Pull out every line below that holds the word "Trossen".

━━ Information given ━━

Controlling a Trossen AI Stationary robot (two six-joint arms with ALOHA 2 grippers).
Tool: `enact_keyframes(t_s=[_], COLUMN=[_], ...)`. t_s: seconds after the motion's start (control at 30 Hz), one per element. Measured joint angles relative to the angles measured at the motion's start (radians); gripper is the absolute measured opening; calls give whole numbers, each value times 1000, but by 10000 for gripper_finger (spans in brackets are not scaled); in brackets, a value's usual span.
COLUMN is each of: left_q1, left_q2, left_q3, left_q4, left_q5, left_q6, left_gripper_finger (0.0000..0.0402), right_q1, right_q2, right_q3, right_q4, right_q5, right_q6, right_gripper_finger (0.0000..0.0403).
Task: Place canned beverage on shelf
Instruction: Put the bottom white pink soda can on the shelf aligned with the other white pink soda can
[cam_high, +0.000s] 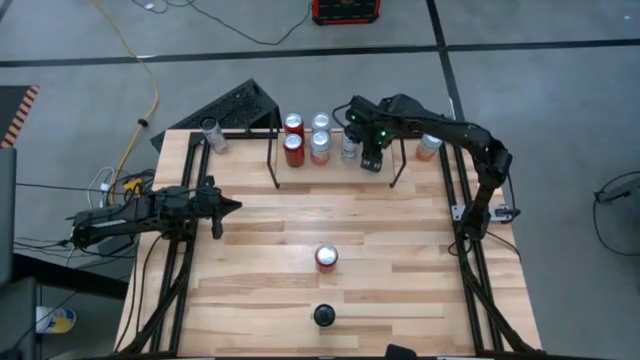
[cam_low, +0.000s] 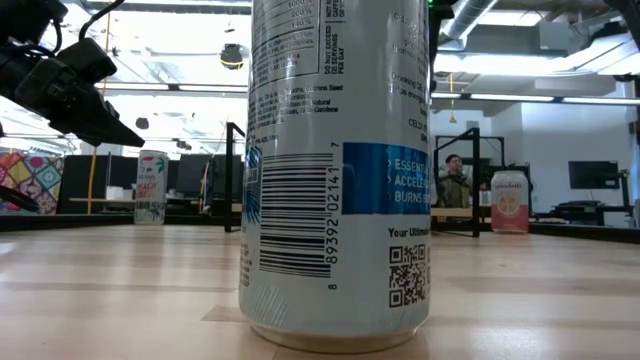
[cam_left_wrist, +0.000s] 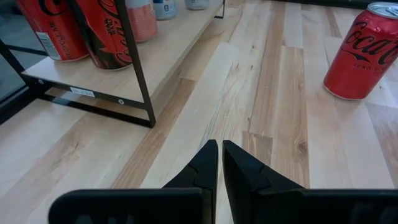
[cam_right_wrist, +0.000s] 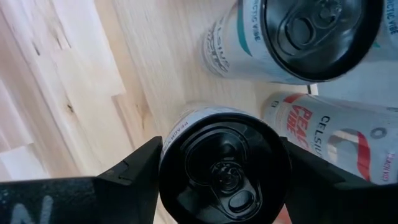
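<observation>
Wooden table (cam_high: 400, 250) carries the shelf (cam_high: 275, 160), a thin black rod rack at the far edge with red and silver cans standing in it. Right gripper (cam_right_wrist: 219, 177) sits over the shelf's right part, fingers clamped on either side of a black-topped can (cam_right_wrist: 221, 168), beside two more silver cans. Left gripper (cam_left_wrist: 220, 163) hovers above the table's left side, fingers pressed together, holding nothing. Red cola can (cam_high: 326, 257) stands mid-table; black-topped can (cam_high: 323, 315) nearer the front edge.
</observation>
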Motion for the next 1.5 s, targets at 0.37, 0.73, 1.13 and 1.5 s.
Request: enact_keyframes(t_s=[0.37, 0.73, 1.13, 1.5], left_q1=[0, 0, 0, 0], left_q2=[0, 0, 0, 0], left_q3=[0, 0, 0, 0], left_q4=[0, 0, 0, 0], left_q5=[0, 0, 0, 0], left_q6=[0, 0, 0, 0], left_gripper_finger=[11, 11, 11, 11], right_q1=[-1, -2, -10, -58], right_q2=[0, 0, 0, -94], right_q3=[0, 0, 0, -4], right_q4=[3, 40, 2, -8], right_q5=[-9, -10, -171, -184], right_q6=[-20, -50, -147, -187], right_gripper_finger=[261, 261, 261, 260])
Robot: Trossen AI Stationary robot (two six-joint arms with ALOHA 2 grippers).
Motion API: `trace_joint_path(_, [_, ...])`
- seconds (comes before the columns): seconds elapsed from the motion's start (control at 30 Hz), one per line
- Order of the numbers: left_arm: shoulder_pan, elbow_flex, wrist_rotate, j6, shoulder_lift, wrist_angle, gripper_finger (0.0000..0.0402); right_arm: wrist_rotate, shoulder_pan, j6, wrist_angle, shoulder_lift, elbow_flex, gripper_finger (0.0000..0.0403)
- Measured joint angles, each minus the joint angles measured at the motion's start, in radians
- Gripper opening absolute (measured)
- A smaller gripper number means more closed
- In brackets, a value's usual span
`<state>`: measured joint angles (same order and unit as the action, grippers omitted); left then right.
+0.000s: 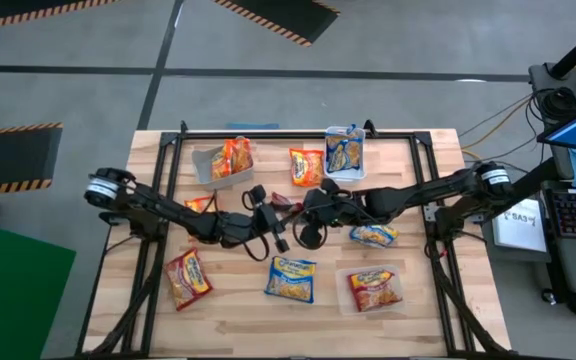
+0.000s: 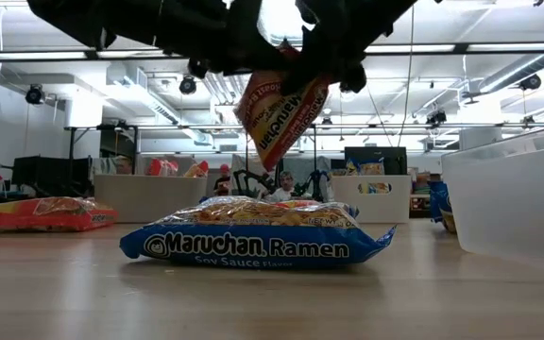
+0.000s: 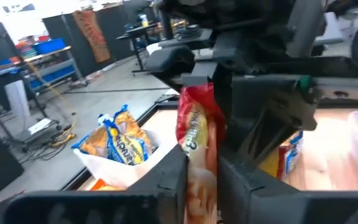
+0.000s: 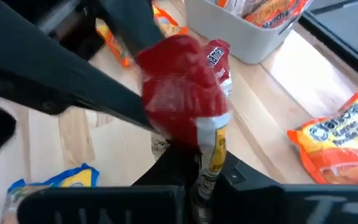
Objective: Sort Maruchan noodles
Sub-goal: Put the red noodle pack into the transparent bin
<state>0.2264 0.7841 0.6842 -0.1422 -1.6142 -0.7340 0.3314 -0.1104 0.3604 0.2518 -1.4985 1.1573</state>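
Note:
A red Maruchan noodle packet [image 1: 286,203] hangs in the air above the table's middle, between my two grippers. My left gripper [image 1: 273,215] comes from the table's left and my right gripper [image 1: 313,205] from its right; both are shut on it. The low view shows the packet [image 2: 281,118] tilted, well above a blue packet [image 2: 253,241] lying flat on the table. Further noodle packets lie flat on the wood: orange [image 1: 306,166], red [image 1: 188,278] and blue-and-yellow [image 1: 373,236]. My left gripper pinches the red packet between its two fingers; the packet stands on edge in the gap [image 3: 199,165]. The fingers come level from the table's left. The packet is clear of the table. My right gripper pinches the packet's crimped end seam [image 4: 215,146] between its two fingers. The fingers slant down from the table's right. The red body [image 4: 185,93] sticks out beyond them, lifted clear.
A clear bin [image 1: 211,160] at the far left holds an orange packet, a bin [image 1: 345,132] at the far right holds a blue-and-yellow one, and a bin [image 1: 373,270] at the near right holds a red one. An orange packet [image 1: 200,204] lies under the left arm.

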Motion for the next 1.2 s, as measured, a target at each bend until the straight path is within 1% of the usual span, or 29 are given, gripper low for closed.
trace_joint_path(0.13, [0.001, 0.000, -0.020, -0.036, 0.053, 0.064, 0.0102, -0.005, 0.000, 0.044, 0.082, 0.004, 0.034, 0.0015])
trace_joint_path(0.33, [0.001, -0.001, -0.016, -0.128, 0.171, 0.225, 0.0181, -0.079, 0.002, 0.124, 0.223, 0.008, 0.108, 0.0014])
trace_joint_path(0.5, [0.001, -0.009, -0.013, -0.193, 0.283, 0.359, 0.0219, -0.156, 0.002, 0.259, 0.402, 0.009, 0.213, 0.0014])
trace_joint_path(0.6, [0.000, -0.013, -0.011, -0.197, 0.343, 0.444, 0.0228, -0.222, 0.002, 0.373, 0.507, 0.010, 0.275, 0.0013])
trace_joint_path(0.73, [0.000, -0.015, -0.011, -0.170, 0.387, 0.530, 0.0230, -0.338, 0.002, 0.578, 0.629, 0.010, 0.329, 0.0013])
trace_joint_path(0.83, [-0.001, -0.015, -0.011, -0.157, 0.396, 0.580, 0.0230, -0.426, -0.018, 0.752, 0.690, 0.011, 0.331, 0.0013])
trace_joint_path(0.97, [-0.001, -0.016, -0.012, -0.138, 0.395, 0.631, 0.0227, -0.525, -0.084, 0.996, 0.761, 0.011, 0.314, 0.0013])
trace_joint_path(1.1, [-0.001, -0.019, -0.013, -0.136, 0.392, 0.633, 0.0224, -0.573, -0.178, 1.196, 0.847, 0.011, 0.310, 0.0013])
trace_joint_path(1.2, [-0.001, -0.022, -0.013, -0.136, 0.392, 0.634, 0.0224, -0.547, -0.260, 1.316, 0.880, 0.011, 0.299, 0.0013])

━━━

◆ Response to this task ◆
Controlling a Trossen AI Stationary robot (two six-joint arms with ALOHA 2 grippers).
Robot: Trossen AI Stationary robot (two six-joint arms with ALOHA 2 grippers).

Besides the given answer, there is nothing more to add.